Lines from the listing that hold the string "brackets" are what you should return.

++++++++

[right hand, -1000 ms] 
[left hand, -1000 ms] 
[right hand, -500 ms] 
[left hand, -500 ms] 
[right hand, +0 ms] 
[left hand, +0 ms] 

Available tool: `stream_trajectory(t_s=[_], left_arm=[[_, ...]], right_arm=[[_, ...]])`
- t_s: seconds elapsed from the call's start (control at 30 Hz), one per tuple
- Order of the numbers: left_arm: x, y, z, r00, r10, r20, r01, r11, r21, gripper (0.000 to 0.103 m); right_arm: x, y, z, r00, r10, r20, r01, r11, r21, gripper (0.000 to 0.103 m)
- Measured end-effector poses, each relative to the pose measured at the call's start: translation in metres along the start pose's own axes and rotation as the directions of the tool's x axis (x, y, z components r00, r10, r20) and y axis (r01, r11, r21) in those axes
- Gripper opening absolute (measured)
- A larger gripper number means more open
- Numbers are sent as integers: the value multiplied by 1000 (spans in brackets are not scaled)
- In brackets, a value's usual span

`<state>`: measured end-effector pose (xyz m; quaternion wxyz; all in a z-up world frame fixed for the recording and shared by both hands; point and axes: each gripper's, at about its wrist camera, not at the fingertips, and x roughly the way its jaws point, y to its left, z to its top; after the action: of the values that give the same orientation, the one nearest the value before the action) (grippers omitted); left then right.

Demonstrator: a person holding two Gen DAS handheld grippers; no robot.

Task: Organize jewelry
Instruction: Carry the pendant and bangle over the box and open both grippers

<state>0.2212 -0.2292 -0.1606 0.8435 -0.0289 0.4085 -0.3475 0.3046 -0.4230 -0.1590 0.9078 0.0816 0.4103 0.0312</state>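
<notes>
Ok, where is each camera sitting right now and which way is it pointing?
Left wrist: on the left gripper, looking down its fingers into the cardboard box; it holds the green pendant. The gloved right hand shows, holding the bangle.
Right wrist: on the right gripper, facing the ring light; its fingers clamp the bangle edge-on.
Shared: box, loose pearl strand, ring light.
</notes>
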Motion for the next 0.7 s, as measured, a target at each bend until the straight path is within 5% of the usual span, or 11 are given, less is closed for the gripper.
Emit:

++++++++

▶ [ANSWER FOR THIS EXERCISE]:
- Numbers are sent as integers: the value multiplied by 1000 (spans in brackets are not scaled)
- In brackets, a value's usual span

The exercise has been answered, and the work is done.